What this task involves
Every line of the data below should be written out word for word.

Data below
○ ○ ○
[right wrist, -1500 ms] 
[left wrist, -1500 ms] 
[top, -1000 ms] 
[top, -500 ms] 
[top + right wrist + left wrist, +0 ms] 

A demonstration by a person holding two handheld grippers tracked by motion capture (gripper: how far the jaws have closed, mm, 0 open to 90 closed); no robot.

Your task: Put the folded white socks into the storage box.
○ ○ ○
Solution below
[right wrist, -1500 ms] 
[left wrist, -1500 ms] 
[top, -1000 ms] 
[top, -500 ms] 
[top + right wrist + left wrist, +0 ms] 

A demonstration by a person holding two handheld grippers tracked by motion capture (gripper: how far the jaws have closed, mm, 0 open to 90 closed); no robot.

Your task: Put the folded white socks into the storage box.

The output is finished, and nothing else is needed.